__WHAT YOU SHOULD DO__:
Set down exactly the lines in the records below that run from the line with "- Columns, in" to the line with "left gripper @", inclusive, and nothing more.

-- INPUT DATA follows --

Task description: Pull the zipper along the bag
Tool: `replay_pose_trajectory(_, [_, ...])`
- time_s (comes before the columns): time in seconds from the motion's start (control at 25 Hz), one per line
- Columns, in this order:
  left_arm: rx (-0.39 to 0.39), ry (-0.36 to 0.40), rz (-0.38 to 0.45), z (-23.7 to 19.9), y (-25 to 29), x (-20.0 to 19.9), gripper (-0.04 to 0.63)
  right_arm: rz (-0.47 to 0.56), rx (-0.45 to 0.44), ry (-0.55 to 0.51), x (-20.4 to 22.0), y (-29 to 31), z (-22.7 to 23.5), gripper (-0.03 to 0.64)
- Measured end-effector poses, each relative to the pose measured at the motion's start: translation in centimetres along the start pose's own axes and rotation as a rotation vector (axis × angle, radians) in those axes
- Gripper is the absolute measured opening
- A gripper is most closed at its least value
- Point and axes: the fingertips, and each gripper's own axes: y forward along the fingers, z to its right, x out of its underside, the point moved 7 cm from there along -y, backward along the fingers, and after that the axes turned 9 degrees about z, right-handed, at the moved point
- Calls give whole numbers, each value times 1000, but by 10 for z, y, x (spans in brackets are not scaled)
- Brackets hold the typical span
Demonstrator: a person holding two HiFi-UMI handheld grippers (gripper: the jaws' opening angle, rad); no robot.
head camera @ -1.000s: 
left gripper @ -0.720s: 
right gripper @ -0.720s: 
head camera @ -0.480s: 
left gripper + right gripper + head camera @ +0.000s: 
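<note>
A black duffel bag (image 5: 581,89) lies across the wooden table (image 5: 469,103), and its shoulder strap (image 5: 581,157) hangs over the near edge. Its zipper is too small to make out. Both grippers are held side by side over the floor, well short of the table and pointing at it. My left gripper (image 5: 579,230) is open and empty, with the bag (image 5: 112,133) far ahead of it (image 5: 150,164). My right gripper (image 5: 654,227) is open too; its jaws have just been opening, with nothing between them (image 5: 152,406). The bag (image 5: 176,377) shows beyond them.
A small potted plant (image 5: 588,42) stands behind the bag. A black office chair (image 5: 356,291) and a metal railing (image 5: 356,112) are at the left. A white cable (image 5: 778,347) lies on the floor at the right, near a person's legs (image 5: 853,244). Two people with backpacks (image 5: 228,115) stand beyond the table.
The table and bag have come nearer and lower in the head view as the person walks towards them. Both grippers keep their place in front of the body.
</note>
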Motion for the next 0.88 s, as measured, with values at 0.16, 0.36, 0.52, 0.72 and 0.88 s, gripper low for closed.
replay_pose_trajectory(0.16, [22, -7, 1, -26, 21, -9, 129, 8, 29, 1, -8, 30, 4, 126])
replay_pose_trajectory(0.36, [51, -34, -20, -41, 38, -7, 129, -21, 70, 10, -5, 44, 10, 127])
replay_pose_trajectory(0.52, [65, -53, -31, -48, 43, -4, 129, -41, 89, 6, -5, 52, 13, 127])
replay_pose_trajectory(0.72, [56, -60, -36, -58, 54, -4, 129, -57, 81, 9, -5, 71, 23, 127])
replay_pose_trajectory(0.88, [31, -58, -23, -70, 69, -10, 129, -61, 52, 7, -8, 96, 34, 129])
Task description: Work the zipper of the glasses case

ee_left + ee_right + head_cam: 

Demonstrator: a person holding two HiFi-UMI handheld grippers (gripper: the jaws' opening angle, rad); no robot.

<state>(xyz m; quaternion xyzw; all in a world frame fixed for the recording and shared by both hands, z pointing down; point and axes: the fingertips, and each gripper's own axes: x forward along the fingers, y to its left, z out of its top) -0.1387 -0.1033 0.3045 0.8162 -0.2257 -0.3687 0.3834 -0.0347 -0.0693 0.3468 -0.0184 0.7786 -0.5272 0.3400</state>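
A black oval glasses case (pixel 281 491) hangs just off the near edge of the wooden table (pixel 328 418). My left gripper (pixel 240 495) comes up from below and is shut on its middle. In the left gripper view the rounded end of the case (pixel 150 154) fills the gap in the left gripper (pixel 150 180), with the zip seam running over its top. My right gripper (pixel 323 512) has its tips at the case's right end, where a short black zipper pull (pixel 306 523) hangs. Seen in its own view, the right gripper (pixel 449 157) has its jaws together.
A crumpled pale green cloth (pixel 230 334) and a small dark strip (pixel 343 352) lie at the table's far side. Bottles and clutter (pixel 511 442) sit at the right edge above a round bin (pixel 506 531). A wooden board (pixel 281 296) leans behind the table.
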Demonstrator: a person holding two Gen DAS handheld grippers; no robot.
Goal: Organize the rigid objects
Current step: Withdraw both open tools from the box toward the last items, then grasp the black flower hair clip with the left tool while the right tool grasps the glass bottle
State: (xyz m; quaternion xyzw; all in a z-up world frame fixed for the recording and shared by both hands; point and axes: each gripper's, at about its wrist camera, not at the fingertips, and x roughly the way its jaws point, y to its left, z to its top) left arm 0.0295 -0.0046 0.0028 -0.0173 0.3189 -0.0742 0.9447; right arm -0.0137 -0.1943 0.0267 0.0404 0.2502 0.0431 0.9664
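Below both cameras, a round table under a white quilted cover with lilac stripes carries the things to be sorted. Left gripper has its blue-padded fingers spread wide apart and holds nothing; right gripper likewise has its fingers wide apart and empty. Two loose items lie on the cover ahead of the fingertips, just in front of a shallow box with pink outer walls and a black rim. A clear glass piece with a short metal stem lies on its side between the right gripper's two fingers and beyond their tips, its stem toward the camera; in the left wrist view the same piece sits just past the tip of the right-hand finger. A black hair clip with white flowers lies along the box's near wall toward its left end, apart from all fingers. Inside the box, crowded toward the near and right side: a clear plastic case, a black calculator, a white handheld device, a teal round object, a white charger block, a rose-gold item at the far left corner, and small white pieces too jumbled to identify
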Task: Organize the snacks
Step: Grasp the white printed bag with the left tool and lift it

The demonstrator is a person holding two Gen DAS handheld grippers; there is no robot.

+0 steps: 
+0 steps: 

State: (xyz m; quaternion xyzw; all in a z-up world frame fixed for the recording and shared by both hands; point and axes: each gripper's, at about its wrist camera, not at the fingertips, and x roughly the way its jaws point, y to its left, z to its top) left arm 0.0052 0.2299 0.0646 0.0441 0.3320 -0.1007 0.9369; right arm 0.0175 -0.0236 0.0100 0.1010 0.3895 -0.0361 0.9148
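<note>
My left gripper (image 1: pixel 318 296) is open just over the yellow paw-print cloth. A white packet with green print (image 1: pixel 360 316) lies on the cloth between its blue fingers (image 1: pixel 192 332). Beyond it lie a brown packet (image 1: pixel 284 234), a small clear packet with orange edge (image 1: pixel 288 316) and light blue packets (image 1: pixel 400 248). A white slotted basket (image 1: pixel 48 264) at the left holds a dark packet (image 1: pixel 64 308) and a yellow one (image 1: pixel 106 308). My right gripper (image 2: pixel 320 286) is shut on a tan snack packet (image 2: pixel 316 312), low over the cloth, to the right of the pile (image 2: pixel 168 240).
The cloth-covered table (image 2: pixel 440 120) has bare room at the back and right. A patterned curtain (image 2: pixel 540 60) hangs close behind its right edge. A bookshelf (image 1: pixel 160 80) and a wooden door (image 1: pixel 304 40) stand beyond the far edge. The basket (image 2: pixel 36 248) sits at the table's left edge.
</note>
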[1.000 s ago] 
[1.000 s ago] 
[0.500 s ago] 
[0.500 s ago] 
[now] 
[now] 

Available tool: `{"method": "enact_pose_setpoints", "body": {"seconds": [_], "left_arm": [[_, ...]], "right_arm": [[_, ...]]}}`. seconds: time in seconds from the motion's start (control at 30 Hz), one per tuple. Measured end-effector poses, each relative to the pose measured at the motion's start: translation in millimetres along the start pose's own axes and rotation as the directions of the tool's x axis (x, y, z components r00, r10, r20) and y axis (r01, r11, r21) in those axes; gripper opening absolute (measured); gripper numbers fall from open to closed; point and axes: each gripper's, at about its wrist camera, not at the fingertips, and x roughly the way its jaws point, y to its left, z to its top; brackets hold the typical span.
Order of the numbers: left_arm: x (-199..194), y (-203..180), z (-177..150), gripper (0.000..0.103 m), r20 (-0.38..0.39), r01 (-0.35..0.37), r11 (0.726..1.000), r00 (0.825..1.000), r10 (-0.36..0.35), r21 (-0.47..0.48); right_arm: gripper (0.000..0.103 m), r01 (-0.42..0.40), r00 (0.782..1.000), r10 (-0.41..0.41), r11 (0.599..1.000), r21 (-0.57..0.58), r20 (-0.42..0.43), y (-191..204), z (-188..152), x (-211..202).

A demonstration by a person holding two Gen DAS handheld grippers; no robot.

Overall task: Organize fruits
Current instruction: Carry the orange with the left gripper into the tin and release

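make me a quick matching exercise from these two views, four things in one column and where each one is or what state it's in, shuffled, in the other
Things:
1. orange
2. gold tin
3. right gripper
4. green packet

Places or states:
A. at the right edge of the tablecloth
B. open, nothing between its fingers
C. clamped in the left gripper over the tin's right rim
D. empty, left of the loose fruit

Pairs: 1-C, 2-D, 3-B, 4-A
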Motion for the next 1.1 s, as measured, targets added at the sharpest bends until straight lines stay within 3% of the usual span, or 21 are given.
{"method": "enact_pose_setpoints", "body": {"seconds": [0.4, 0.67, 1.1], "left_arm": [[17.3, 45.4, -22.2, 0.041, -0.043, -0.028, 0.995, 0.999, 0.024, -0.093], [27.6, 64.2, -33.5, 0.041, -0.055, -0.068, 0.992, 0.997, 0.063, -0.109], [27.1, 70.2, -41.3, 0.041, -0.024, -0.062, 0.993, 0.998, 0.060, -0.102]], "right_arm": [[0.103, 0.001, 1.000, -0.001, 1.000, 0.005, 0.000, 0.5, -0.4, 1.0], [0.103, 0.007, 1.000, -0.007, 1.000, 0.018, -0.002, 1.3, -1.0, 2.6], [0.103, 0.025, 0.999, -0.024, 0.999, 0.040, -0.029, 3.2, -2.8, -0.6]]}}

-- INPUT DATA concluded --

__RESULT__:
- Columns, in this order:
  left_arm: rx (-0.39 to 0.39), ry (-0.36 to 0.40), rz (-0.38 to 0.45), z (-23.7 to 19.9), y (-25 to 29), x (-20.0 to 19.9), gripper (-0.04 to 0.63)
  right_arm: rz (-0.47 to 0.56), rx (-0.45 to 0.44), ry (-0.55 to 0.51), x (-20.4 to 22.0), y (-29 to 31), z (-22.7 to 23.5), gripper (-0.03 to 0.64)
- Measured end-effector poses, each relative to the pose measured at the motion's start: translation in centimetres along the start pose's own axes and rotation as a rotation vector (axis × angle, radians) in those axes
- Gripper is the absolute measured opening
- A gripper is most closed at its least value
- Point and axes: the fingertips, and each gripper's own axes: y forward along the fingers, z to its right, x out of its underside, the point moved 7 cm from there along -y, backward along the fingers, and after that the axes turned 9 degrees about z, right-handed, at the moved point
- Calls give whole numbers, each value times 1000, but by 10 for z, y, x (spans in brackets are not scaled)
- Brackets hold the typical span
Demonstrator: a person holding two HiFi-UMI handheld grippers (gripper: the jaws' opening angle, rad); no robot.
head camera @ -1.000s: 
left gripper @ -0.720s: 

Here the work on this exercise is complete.